Her interest extended beyond the Nairs and Moplahs to the
development and overall condition of Kerala, which improved following her
initial visit. I found it remarkable that, in yesterday's local body election
results in Kerala, voters delivered a verdict against the ruling LDF party,
just as Kathleen Gough had predicted. She had advised Joan Mencher, who
followed her in the field many decades ago, that the Leftist party in Kerala,
by concentrating all its efforts on electoral politics and ignoring employment
issues, was not addressing the needs of its constituents—the very people who
had entrusted it with power, implying that the people would eventually react
against it.
Born in Hunsingore, Yorkshire, UK, in 1925, to Albert Gough
and Eleanor, she was raised in a rural setting and experienced the effects of
industrial expansion on traditional British country life. After studying
anthropology and archaeology at Cambridge, she married Eric Miller in 1947, and
both received scholarships to conduct field studies in India in 1948-49.
Although they earned their PhDs in 1950, they faced persistent difficulties due
to strict nepotism policies. She recalled it this way: if your husband is
chosen for a job, we can't employ you; if he isn't, we can't hire you and
humiliate him. Perhaps this was to ignite her firm feminist convictions,
which motivated her throughout her life.
After issues related to nepotism, failure to secure a
teaching position, and others, Gough’s marriage to Miller ended. The situation
that women professionals in the Western world have faced since the late 19th
century, especially the underlying belief that a man's career takes precedence
over his wife's, continued to cause serious problems for talented academics
like Gough.
After Kathleen Gough's marriage to Miller broke up, she
returned alone to South India to study ritual and mythology in addition to
kinship. She was eager to understand and share information about the
fascinating people of South India, as well as the stark contrasts between the
ritualistic Tamil Brahmin and the free-wheeling (as she described it) Nairs of
Malabar, and so she returned to Malabar and Madras in 1951. Settling among the
very communities she studied, she observed, interviewed, and carefully documented
the communities, their histories, and changes over time. Her first major
publication was the book I mentioned at the beginning of this article,
Matrilineal Kinship. Matrilineal Kinship was published in 1961.
I have not yet posted my articles on Matriliny, polyandry, Nayar
marriage customs, and related topics because I planned to write them after an
introduction to Kathleen Gough.

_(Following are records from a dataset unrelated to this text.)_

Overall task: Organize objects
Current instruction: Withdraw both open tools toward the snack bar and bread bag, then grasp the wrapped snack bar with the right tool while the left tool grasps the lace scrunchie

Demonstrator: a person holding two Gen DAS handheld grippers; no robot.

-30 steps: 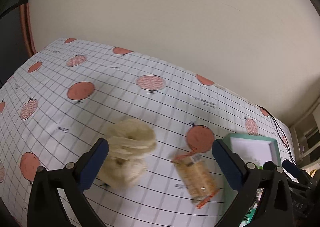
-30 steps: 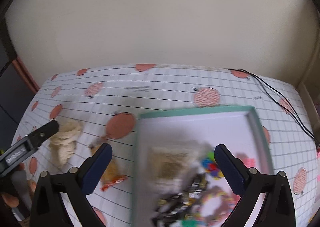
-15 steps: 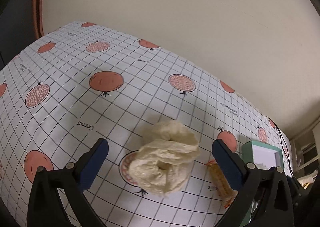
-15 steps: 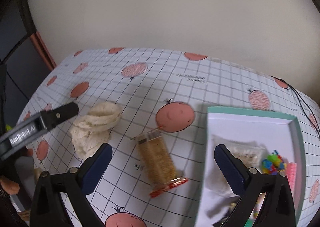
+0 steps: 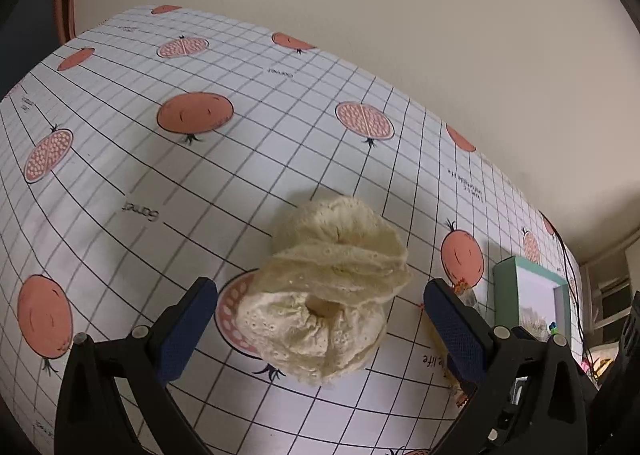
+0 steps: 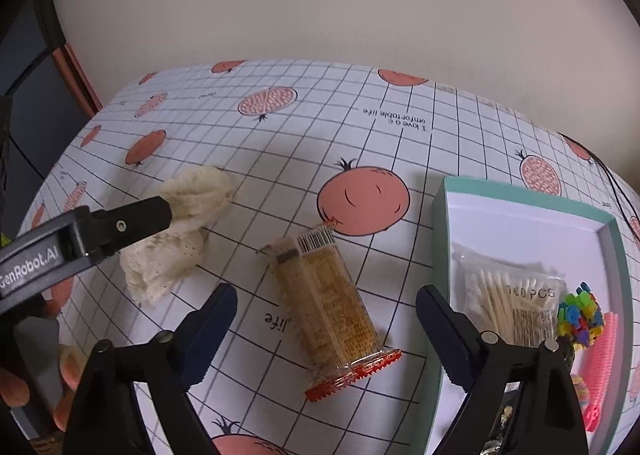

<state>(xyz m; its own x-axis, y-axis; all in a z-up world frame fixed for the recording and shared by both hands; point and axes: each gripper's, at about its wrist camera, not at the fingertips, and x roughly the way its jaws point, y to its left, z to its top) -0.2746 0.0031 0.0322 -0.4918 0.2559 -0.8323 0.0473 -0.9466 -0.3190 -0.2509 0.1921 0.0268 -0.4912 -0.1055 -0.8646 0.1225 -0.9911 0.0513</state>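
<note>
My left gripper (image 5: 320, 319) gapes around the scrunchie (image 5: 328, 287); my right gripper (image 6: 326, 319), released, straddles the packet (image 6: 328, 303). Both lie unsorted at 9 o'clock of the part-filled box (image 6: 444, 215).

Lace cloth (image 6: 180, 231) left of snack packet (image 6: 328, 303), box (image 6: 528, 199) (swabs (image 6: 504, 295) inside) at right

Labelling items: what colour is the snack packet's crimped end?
Red, on the snack packet; clearest in the right wrist view.
</note>
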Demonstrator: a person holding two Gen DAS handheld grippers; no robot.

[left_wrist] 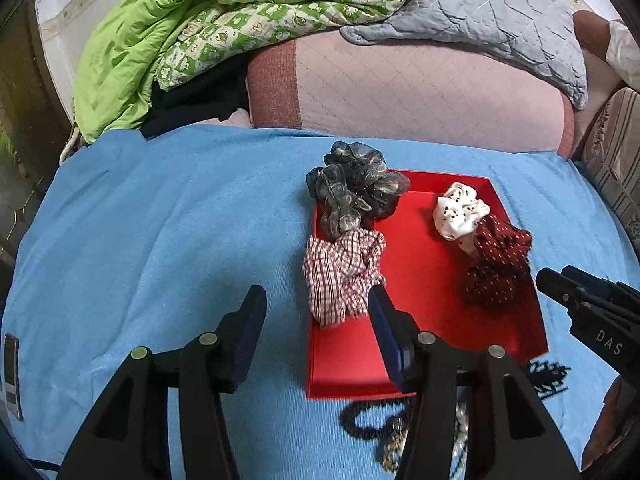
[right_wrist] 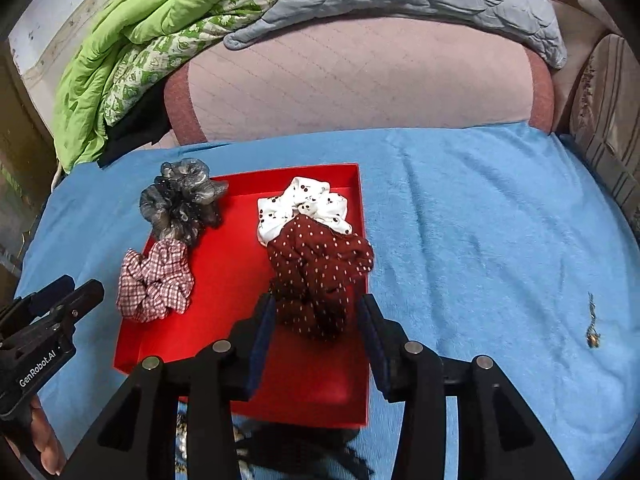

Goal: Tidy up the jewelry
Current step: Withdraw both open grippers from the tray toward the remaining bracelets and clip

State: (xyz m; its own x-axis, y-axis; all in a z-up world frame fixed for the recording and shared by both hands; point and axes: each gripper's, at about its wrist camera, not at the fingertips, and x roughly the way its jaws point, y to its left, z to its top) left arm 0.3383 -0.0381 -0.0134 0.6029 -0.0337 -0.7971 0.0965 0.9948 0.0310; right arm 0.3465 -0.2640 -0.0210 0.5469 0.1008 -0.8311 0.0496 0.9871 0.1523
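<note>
A red tray (left_wrist: 424,292) (right_wrist: 236,272) lies on the blue cloth. In it are a grey sheer scrunchie (left_wrist: 354,188) (right_wrist: 182,200), a red-checked scrunchie (left_wrist: 344,274) (right_wrist: 156,280), a white dotted scrunchie (left_wrist: 460,210) (right_wrist: 304,206) and a dark red dotted scrunchie (left_wrist: 498,262) (right_wrist: 320,272). My left gripper (left_wrist: 316,308) is open and empty, near the checked scrunchie at the tray's left edge. My right gripper (right_wrist: 318,316) is open, its fingers either side of the dark red scrunchie's near end, not closed on it.
A black bead bracelet (left_wrist: 366,420), a pearl strand (left_wrist: 462,436) and a black hair clip (left_wrist: 546,376) lie on the cloth in front of the tray. A small earring (right_wrist: 592,320) lies to the right. Pink cushion (right_wrist: 360,80) and green quilt (left_wrist: 180,40) behind.
</note>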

Her studies are arguably the gold standard,
although some aspects could use refinement. She had early on surmised that matriliny
was destined to be the inevitable victim of capitalist development and the rise
of the nuclear family, and that describing Nayar marriage customs as polyandry
in the strict sense was oversimplified and procrustean. Therefore, I will
discuss Nair matriliny, Tali Kettu, and Sambandham separately, with this
article focusing more on the individual and her era in Kerala. Her papers and
books have long been available to researchers, offering detailed analyses of
kinship, family life, and relationships from medieval times to the 1970s.
She then spent a year at Harvard as a Visiting Research
Fellow before taking a teaching position at Manchester in 1954. However, she
never advanced into what promised to be a prestigious career. In 1955, she
remarried, left her position, and moved to the United States, only to find that
opportunities for married women academics were no better there.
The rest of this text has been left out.